▸ Your instructions
Output range, inclusive: from the line containing "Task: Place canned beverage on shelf" to the line containing "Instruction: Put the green". Restate those lines from the data below word for word and only those.

▸ Supplied information
=======
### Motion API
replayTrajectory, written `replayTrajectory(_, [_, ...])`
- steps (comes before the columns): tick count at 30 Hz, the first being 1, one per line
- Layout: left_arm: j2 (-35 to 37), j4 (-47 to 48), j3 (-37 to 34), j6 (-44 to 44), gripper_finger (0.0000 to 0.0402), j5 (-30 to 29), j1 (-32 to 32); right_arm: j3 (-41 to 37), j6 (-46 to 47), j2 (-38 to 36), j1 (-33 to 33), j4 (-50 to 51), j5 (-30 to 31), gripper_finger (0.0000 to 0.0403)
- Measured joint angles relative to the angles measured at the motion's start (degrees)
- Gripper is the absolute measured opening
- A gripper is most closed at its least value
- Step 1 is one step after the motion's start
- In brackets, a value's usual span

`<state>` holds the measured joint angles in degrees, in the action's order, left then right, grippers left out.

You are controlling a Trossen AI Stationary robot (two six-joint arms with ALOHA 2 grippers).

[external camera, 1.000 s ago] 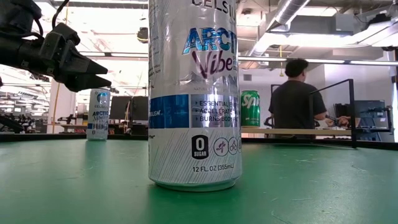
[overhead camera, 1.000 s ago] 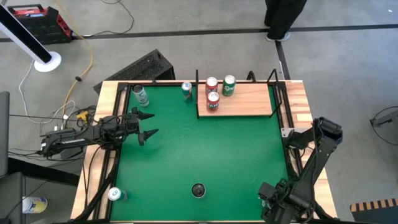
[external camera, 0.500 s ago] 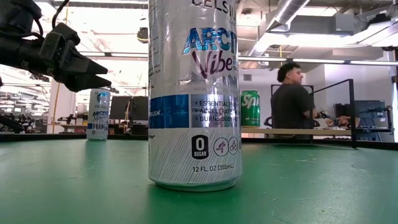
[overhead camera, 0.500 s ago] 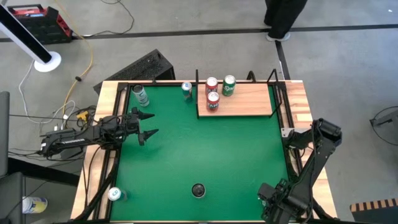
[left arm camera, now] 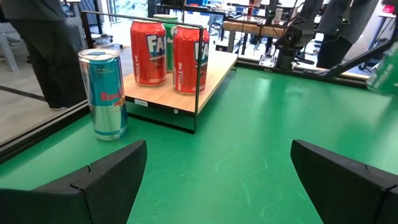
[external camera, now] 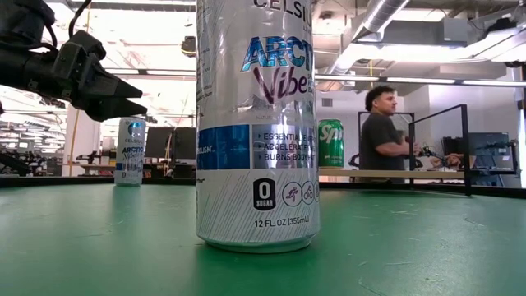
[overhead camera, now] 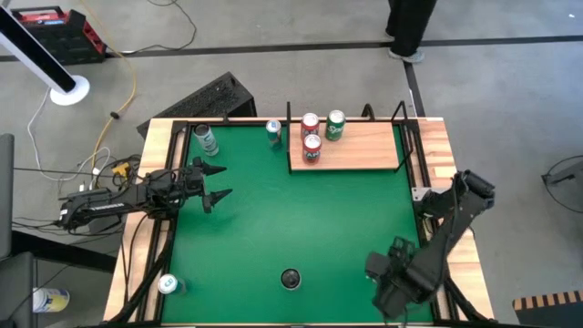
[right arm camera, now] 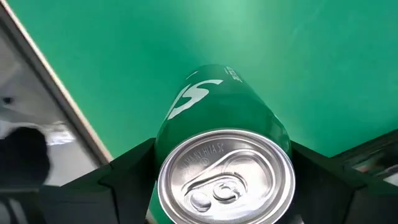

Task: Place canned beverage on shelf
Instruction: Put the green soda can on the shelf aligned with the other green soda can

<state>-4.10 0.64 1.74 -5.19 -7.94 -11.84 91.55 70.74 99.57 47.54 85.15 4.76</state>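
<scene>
Green felt covers the tabletop (overhead camera: 301, 228), set on grey floor in an open workroom. Two red cans (left arm camera: 148, 52) and one green can (overhead camera: 335, 125) stand on the shelf (overhead camera: 364, 146). Right end effector (overhead camera: 393, 278), near the front right corner, clamps a green soda can (right arm camera: 214, 140). Left end effector (overhead camera: 214, 182) hovers wide open, empty, at the left side.

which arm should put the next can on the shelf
Probably the right. Its gripper already holds a green can near the table's front right, while the left gripper hangs open and empty, though closer to the shelf.
</scene>
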Motion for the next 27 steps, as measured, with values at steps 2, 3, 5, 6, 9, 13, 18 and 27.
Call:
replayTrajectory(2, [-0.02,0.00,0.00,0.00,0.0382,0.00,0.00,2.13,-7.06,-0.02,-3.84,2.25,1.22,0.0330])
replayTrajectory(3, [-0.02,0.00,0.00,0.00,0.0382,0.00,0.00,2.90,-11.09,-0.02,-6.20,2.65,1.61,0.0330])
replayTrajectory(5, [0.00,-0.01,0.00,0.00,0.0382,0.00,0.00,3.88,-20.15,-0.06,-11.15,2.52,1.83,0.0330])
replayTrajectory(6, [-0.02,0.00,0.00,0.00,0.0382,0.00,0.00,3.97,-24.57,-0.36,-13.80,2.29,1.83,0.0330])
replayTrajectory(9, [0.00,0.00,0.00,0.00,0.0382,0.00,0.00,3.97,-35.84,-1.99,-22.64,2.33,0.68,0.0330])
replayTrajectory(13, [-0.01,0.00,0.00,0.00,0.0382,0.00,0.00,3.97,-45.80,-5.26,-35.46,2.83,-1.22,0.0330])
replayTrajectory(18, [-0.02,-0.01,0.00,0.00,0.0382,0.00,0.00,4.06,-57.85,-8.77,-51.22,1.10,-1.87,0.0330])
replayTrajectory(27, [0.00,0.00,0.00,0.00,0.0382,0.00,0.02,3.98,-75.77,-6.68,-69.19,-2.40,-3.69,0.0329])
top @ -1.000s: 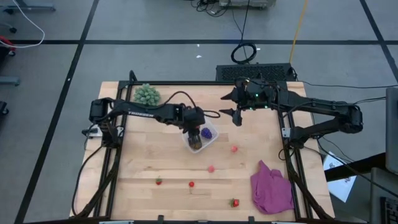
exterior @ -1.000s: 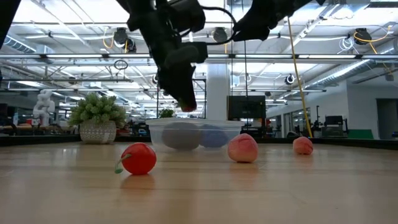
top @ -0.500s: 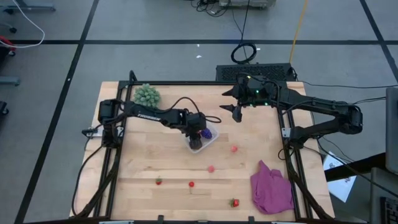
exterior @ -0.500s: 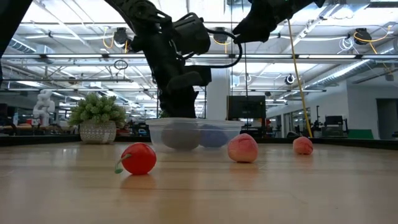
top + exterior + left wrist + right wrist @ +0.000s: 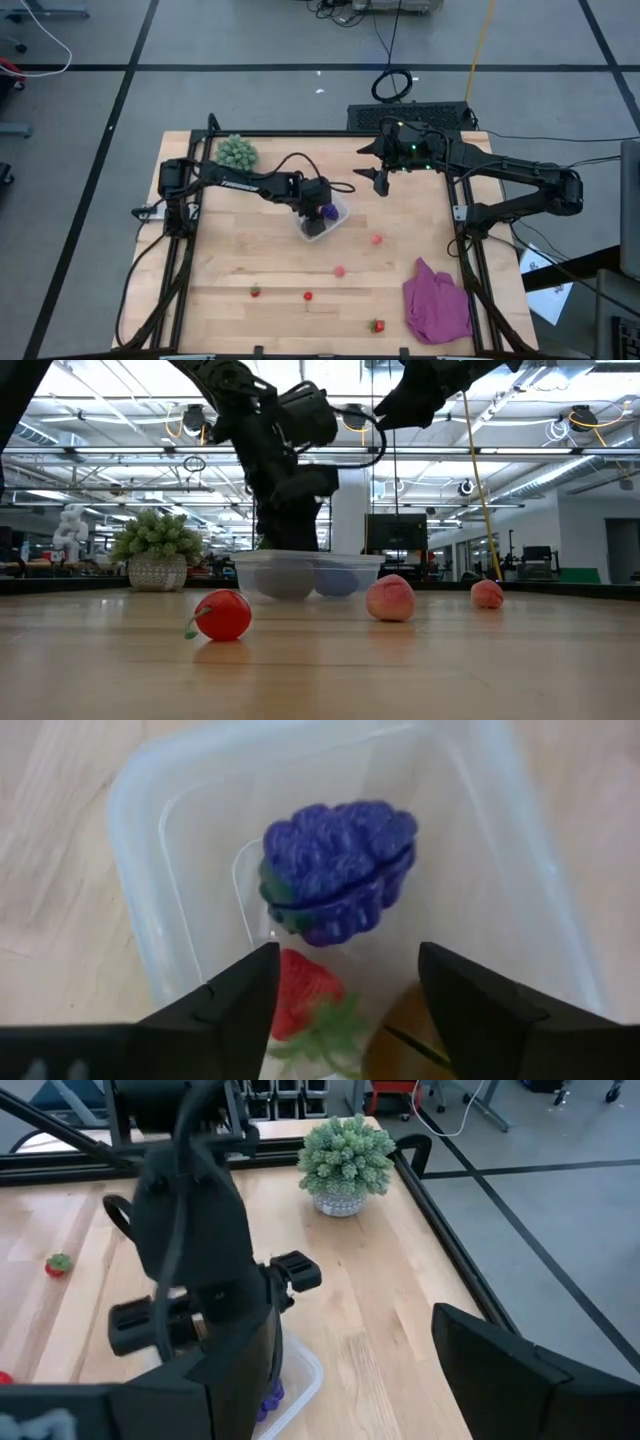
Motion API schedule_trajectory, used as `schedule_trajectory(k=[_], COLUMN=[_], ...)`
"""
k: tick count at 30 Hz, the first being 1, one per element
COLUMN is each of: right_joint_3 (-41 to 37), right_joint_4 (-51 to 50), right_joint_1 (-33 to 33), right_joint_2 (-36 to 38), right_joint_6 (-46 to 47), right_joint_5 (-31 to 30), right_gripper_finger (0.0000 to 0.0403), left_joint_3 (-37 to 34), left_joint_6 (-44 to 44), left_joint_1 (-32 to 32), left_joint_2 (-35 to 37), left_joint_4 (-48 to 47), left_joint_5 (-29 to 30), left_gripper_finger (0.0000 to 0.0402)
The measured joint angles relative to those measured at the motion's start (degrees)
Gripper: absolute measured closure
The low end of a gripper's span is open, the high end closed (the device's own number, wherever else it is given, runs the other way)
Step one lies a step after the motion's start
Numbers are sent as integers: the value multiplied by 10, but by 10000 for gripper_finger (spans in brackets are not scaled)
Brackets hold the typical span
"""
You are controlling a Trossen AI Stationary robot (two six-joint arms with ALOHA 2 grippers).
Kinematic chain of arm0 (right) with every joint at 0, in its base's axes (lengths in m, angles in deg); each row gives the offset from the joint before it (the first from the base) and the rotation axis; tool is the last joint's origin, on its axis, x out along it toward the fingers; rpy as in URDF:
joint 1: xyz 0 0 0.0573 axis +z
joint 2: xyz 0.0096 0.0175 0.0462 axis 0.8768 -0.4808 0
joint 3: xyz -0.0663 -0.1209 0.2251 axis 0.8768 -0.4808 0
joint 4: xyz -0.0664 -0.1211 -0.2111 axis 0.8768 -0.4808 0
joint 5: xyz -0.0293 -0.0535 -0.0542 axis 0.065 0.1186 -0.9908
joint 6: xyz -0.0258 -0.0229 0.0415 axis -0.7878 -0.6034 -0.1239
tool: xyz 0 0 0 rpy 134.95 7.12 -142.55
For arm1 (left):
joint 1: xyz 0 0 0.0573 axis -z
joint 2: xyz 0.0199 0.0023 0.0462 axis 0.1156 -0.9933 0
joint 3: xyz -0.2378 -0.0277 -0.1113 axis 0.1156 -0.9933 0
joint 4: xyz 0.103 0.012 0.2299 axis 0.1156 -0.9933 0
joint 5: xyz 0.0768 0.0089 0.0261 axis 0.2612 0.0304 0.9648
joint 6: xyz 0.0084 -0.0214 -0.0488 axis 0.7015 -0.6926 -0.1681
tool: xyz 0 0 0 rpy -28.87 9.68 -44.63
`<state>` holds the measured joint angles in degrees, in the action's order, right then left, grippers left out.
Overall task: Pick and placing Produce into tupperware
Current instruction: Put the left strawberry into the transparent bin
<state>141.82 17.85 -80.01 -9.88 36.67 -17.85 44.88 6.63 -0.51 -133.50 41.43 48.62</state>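
Note:
The clear tupperware (image 5: 324, 218) stands mid-table, also visible in the low view (image 5: 305, 573). My left gripper (image 5: 345, 960) is open and reaches down into the tub from above. A red strawberry (image 5: 305, 1000) lies on the tub floor between its fingers. The purple cluster (image 5: 335, 870) and a brown fruit (image 5: 400, 1045) lie beside the strawberry. On the table lie two pink fruits (image 5: 376, 239) (image 5: 339, 271), two small red ones (image 5: 255, 292) (image 5: 307, 296) and another strawberry (image 5: 377, 326). My right gripper (image 5: 380, 180) hovers open above the table's far side.
A green spiky plant in a pot (image 5: 236, 152) stands at the far left corner. A purple cloth (image 5: 437, 303) lies crumpled near the right near corner. A dark frame rail (image 5: 187, 250) runs along the table's sides. Bare wood lies between the tub and the loose fruits.
My left gripper has come down from above the tub into it, carrying a red fruit at its fingertips. The strawberry now lies on the tub floor between the fingers.

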Motion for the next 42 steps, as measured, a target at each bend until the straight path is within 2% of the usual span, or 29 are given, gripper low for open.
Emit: schedule_trajectory(k=[4, 8, 12, 16, 19, 25, 30, 36, 42], right_joint_3=[0, 0, 0, 0, -1, -1, -1, -1, -1], right_joint_4=[0, -14, -45, -80, -85, -77, -75, -75, -75], right_joint_1=[0, 0, 0, 0, 0, 2, 3, 9, 10], right_joint_2=[0, 0, 0, 0, 0, 0, 0, 0, 0], right_joint_6=[0, 0, 1, 1, 1, 3, 38, 63, 63], right_joint_5=[0, 0, 0, 0, 0, 2, 3, 3, 3], right_gripper_finger=[140, 140, 140, 140, 140, 140, 140, 140, 140], left_joint_3=[29, 79, 117, 119, 119, 119, 118, 118, 118], left_joint_6=[9, 10, -19, -108, -207, -354, -465, -597, -680], left_joint_1=[3, 12, 49, 119, 183, 307, 361, 389, 426], left_joint_2=[28, 70, 126, 177, 187, 152, 99, 39, 7], left_joint_4=[-24, -109, -218, -299, -352, -375, -391, -425, -414], left_joint_5=[2, 12, 26, 45, 66, 96, 87, 13, -36], left_gripper_finger=[142, 138, 142, 151, 158, 167, 163, 160, 150])
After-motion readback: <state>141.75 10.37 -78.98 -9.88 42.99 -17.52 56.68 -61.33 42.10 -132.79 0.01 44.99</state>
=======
▸ Result of this task
Task: Place canned beverage on shelf
Instruction: Put the green soda can on the shelf aligned with the other green soda can

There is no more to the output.